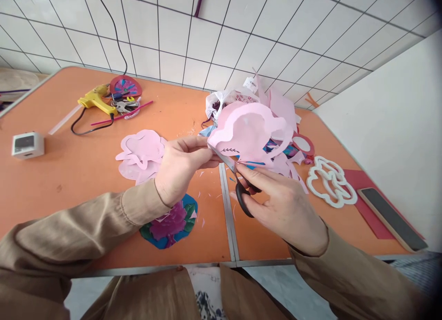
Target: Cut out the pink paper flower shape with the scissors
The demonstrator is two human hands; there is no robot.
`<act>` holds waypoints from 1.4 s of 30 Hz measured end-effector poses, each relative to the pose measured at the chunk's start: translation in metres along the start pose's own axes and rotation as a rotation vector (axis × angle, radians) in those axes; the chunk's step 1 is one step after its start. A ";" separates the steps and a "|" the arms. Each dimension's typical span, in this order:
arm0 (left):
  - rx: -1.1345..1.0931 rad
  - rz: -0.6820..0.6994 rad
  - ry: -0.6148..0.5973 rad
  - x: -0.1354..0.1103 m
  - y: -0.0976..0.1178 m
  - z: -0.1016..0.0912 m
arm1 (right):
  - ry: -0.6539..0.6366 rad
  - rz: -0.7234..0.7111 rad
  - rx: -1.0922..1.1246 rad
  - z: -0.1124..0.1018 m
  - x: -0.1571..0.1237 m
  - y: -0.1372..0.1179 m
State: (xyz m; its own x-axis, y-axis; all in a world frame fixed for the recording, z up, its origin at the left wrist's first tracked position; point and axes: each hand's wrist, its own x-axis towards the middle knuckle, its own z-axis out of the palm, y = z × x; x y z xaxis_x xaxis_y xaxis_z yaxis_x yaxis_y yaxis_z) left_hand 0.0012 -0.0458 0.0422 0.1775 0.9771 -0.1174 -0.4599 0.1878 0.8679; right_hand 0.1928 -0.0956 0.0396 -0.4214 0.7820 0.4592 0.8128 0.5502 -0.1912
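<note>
My left hand [181, 165] pinches the lower left edge of a pink paper cut-out [248, 131] with a scalloped outline and holds it up above the orange table [69, 172]. My right hand [279, 205] is wrapped round the black handles of scissors [235, 175]. The blades point up and left into the paper's lower edge, right beside my left fingertips. Small paper snippets lie on the table below.
Pink cut shapes [141, 154] lie left of my hands, a floral piece [171, 223] below them. Paper scraps pile up behind [276, 103]. A white scalloped template [331, 182], a red sheet and a phone [392, 218] lie right. A yellow glue gun [96, 101] and a white box [27, 145] sit far left.
</note>
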 end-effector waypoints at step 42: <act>0.064 -0.073 0.007 -0.003 -0.001 0.000 | -0.030 -0.036 -0.048 -0.001 0.006 0.002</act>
State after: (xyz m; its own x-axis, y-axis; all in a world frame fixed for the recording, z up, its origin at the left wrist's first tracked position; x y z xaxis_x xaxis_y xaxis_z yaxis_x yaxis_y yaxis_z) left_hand 0.0010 -0.0487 0.0421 0.2024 0.9617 -0.1850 -0.3890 0.2523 0.8860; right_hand 0.1921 -0.0899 0.0430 -0.4622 0.7706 0.4387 0.8149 0.5642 -0.1325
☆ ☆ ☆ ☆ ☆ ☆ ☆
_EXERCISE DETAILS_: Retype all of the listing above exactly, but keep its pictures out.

_RESPONSE TO THE EXERCISE_:
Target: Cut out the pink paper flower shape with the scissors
The demonstrator is two human hands; there is no robot.
`<act>` holds waypoints from 1.4 s of 30 Hz measured end-effector poses, each relative to the pose measured at the chunk's start: translation in metres along the start pose's own axes and rotation as a rotation vector (axis × angle, radians) in those axes; the chunk's step 1 is one step after its start. A ";" separates the steps and a "|" the arms. Each dimension's typical span, in this order:
arm0 (left):
  - rx: -1.1345..1.0931 rad
  - rz: -0.6820..0.6994 rad
  - ry: -0.6148..0.5973 rad
  - x: -0.1354..0.1103 m
  - y: -0.0976..0.1178 m
  - z: -0.1016..0.0912 m
arm1 (right):
  - ry: -0.6539..0.6366 rad
  - rz: -0.7234..0.7111 rad
  - rx: -1.0922..1.1246 rad
  - z: -0.1124..0.1018 m
  - x: -0.1571..0.1237 m
  - y: -0.1372..0.1179 m
State: (xyz m; its own x-axis, y-axis; all in a world frame fixed for the recording, z up, its origin at the left wrist's first tracked position; point and axes: each hand's wrist, its own x-axis towards the middle knuckle, its own z-axis out of the palm, y = z × x; x y z xaxis_x xaxis_y xaxis_z yaxis_x yaxis_y yaxis_z) left_hand 0.0012 -0.0458 0.0422 0.1775 0.9771 -0.1174 -0.4599 0.1878 0.8679; right_hand 0.1928 -0.0956 0.0396 -0.4214 0.7820 0.4592 0.8128 0.5502 -0.1912
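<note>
My left hand [181, 165] pinches the lower left edge of a pink paper cut-out [248, 131] with a scalloped outline and holds it up above the orange table [69, 172]. My right hand [279, 205] is wrapped round the black handles of scissors [235, 175]. The blades point up and left into the paper's lower edge, right beside my left fingertips. Small paper snippets lie on the table below.
Pink cut shapes [141, 154] lie left of my hands, a floral piece [171, 223] below them. Paper scraps pile up behind [276, 103]. A white scalloped template [331, 182], a red sheet and a phone [392, 218] lie right. A yellow glue gun [96, 101] and a white box [27, 145] sit far left.
</note>
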 end-effector waypoints at step 42: <act>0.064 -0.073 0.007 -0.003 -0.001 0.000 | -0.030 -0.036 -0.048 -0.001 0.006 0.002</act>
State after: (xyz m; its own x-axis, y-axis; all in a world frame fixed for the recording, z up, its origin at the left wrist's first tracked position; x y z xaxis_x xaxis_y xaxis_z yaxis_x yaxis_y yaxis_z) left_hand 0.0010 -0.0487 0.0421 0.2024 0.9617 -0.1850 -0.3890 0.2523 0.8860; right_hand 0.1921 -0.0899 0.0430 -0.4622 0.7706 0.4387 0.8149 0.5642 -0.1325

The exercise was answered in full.